When reviewing applications to form the next cohort, Baker says, “We always want any one individual fellow to [be able to] have a productive and meaningful conversation with at least one other fellow. That can be that they’re aligned in methods or aligned in topics. We’re looking for a group that can contribute to each other's thinking and growth.”

Anne Dodge, the Mansueto Institute’s Executive Director, adds that the students applying to the program are a “self-selecting group of people who value interdisciplinary conversation and a cohort experience, and who want to push a little deeper into this question of what it means to be an urban scholar, so it is hard to choose only ten.” The Urban Doctoral Fellows program presents an excellent opportunity for a sponsor or donor who wants to support the University of Chicago's unique interdisciplinary approach to studying urban life.

The fellows have a very wide set of interests. This year, that includes how Renaissance writers conceptualized space, how activism affects the spatial distribution of mental health services in Chicago, and what the private and public consequences are of mixed-caste housing policies in Mumbai.

“We are looking for variation across disciplines, but we want to make sure we have cross-disciplinary conversations as much as possible. So it’s about balancing the ‘different-ness’ of doctoral students with these core interests in something urban,” adds Baker.

Fellows can be any year in their doctoral program. In the new cohort, fellows come from seven different disciplines, including Romance Languages and Literatures, Economics, and Comparative Human Development.

Over the course of the academic year, Fellows meet about fifteen times. During fall quarter, fellows give an initial presentation of their work and receive feedback from others. The feedback ranges from the theoretical to the practical, such as advice on how best to present their argument. During winter quarter, fellows can either present a revised version of their paper or a different paper.

During spring quarter, Fellows have the opportunity to do a presentation called “Inside the Mind of a…,” in which they discuss key historical texts and debates about urban research within their field and how their own work extends that field. These presentations are a “structure for trying to meet both the Fellowship goal of learning across disciplines, though with a focus on urban settings, and sharpening Fellows’ individual understanding of how their work relates to the history of their discipline,” Baker explains.

Overall, these meetings are intended to foster “ongoing interactions where everyone is genuinely supportive of each other,” Baker explains. Grace Cheung, the Mansueto Institute’s Assistant Director of Communications, adds that another benefit of the program is the “network that Fellows create with each other.”
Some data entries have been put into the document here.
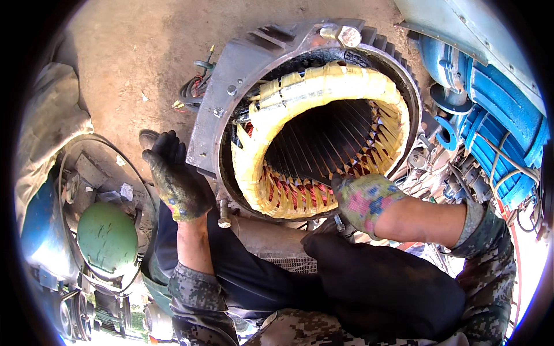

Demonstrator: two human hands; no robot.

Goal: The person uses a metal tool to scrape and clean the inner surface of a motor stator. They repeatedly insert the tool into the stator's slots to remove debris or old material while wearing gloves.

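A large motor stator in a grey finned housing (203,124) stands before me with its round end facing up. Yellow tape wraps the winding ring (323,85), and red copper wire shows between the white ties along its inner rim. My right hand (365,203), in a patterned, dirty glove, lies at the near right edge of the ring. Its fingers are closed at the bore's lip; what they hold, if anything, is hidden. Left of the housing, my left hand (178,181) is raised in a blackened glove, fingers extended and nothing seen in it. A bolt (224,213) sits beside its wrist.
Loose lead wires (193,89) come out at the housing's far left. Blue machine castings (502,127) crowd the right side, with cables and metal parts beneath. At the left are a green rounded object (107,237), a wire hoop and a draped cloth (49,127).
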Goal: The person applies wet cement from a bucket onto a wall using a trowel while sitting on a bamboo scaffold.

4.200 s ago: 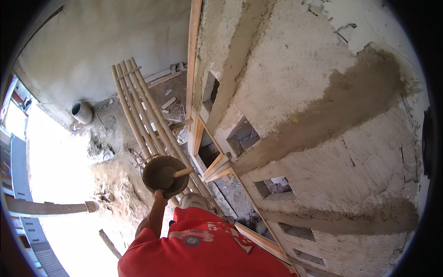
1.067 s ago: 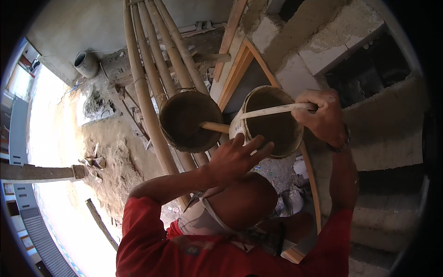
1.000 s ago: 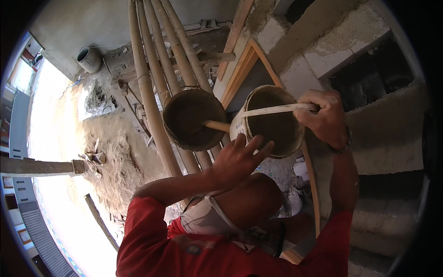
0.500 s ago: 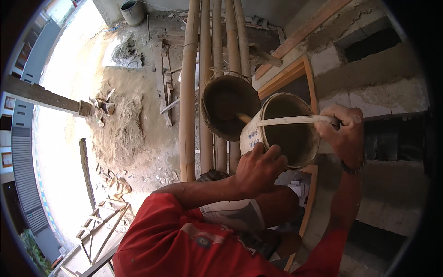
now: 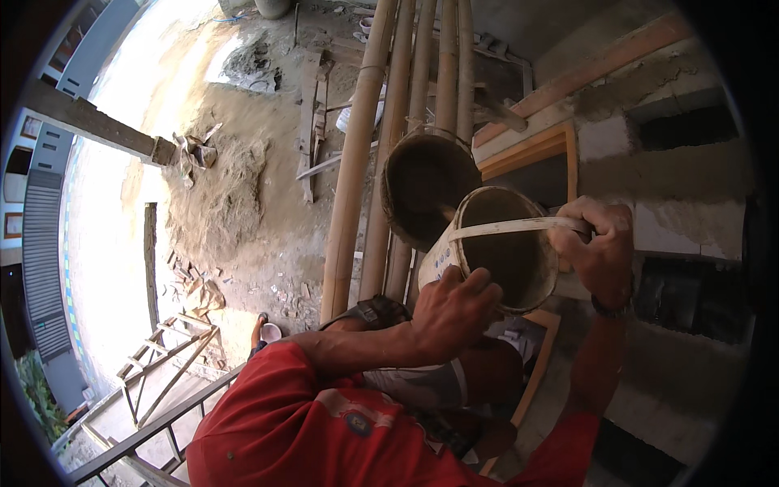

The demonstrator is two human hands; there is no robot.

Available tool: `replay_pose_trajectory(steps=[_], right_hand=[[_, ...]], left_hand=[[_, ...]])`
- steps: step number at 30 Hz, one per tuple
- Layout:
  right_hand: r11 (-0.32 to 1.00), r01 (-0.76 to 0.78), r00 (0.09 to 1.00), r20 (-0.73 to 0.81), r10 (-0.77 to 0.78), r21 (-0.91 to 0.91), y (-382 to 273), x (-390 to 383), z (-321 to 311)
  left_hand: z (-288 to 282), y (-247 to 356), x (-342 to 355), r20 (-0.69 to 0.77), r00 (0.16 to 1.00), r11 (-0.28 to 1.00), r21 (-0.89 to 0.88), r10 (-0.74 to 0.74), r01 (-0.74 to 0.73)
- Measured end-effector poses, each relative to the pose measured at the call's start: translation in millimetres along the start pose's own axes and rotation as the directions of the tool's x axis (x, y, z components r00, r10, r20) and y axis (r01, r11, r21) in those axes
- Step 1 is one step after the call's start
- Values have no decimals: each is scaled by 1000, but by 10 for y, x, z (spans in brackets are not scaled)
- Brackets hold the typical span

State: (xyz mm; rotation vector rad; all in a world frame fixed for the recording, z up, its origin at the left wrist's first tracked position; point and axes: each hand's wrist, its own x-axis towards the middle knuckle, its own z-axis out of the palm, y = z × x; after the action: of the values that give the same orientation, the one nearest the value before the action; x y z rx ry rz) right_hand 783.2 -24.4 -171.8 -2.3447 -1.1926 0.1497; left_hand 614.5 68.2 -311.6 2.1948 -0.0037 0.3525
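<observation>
A pale plastic bucket (image 5: 436, 256) with a mortar-stained inside is tilted, its mouth facing up toward me. My left hand (image 5: 458, 312) is closed on the near left part of its rim. At the right side my right hand (image 5: 596, 247) is wrapped around the end of the bucket's white strap handle (image 5: 511, 227), which stretches across the mouth. Just beyond, a dark, mortar-crusted bucket (image 5: 398, 195) stands against the bamboo poles (image 5: 357, 162). The pale bucket overlaps its near right edge. What lies in the dark bucket is too shadowed to make out.
On the right rises a block wall (image 5: 669, 178) with dark openings and an orange wooden frame (image 5: 572, 162). Far below left are a sand heap (image 5: 223, 187) and a wooden trestle (image 5: 166, 365). A metal railing (image 5: 187, 414) runs at lower left. A person's foot (image 5: 261, 321) shows below.
My view has shifted, so the poles and ground sit differently. Both hands keep their grip on the pale bucket. A foot and a small white container have come into sight below.
</observation>
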Motion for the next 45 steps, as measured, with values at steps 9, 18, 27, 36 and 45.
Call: replay_pose_trajectory(steps=[9,18,27,36,45], right_hand=[[999,-3,1000,5,3,-45,-44,31,87],[999,-46,998,41,46,2,-20,98,141],[998,-56,998,36,55,38,-37,138,170],[996,-82,996,28,81,45,-36,128,162],[988,-141,987,-93,135,-64,-85,-30,8]], left_hand=[[-61,-18,-21,38,998,996,-75,-48,50],[-104,-56,2,-75,996,998,-33,-55,53],[-182,-84,24,10,997,997,-19,-72,72],[-233,-96,85,34,997,998,-4,-68,68],[-285,-69,157,48,999,1000,-12,9,-8]])
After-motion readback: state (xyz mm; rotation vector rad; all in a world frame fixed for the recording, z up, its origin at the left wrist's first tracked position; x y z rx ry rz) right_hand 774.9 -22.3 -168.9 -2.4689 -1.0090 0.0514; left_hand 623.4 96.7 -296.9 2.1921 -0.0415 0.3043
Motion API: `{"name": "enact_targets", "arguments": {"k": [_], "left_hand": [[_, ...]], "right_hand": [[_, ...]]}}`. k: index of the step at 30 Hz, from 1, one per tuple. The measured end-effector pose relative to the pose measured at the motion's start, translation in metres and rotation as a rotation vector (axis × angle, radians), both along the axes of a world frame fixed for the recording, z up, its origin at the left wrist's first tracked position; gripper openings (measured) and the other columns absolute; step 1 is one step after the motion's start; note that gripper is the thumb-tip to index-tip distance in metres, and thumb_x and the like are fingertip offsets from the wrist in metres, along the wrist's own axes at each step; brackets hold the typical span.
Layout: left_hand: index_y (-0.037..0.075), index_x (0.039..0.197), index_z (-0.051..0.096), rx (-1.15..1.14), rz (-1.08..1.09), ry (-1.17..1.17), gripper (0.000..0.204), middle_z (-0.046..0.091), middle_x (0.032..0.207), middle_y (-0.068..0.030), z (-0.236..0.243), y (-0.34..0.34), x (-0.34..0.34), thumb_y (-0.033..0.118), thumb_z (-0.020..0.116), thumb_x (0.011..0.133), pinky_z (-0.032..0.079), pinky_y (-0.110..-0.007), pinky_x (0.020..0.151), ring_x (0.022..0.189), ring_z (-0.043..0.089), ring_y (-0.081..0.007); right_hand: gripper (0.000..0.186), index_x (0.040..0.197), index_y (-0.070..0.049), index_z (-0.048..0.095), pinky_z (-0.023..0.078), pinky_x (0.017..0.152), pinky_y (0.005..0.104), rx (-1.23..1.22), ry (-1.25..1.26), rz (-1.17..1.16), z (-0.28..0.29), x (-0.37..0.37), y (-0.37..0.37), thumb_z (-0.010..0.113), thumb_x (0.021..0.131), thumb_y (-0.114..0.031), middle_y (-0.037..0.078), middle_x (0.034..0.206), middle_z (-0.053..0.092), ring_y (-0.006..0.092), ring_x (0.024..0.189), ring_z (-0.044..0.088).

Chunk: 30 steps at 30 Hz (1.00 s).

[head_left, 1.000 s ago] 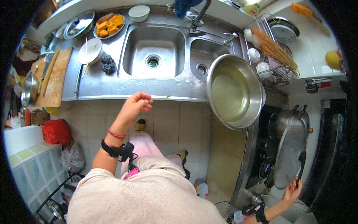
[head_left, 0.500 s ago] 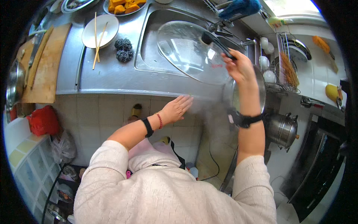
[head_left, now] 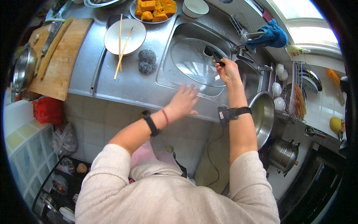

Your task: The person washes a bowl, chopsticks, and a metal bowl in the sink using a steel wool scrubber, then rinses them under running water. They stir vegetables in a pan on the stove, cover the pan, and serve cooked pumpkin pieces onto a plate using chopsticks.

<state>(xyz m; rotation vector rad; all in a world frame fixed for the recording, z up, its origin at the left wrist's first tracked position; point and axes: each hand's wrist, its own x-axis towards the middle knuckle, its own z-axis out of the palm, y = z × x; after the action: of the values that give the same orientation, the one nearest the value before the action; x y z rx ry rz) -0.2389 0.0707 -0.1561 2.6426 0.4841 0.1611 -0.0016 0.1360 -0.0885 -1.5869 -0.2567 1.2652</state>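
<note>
My right hand [head_left: 228, 71] grips the black handle of a clear glass pot lid [head_left: 190, 61], which lies over the steel sink [head_left: 164, 74]. Some droplets or mist show on the glass. With fingers spread and nothing in it, my left hand [head_left: 182, 101] hovers over the counter's front edge, left of my right forearm. Beside that forearm stands an uncovered steel pot [head_left: 264, 123] with pale liquid inside. To the left of the sink lie two dark steel-wool scourers [head_left: 147, 61]. A white bowl [head_left: 130, 37] holds a pair of chopsticks [head_left: 120, 52] laid across its rim.
At the left is a wooden cutting board [head_left: 72, 52] with a knife [head_left: 51, 37] on it. A plate of orange pumpkin chunks [head_left: 149, 15] and a white bowl [head_left: 195, 8] stand at the back. The tap [head_left: 242, 54] rises behind the sink, near a dish rack [head_left: 294, 100].
The lid and my right hand have moved away from the steel pot, left and over the sink. The pot is now exposed. My left hand has its fingers more spread, and the view has shifted.
</note>
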Motion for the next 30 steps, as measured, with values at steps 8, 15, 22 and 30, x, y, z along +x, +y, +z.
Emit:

When the program switched to Zoom for the Spring Quarter, the process was largely unchanged. “This is because the discussion format has a lot of structure to it. Every author reminds the other Fellows what they are hoping to get out of the discussion, and each Fellow identifies his or her top thoughts about the paper,” Baker says. He anticipates that the program will continue to foster the same interactive environment as it had in previous years.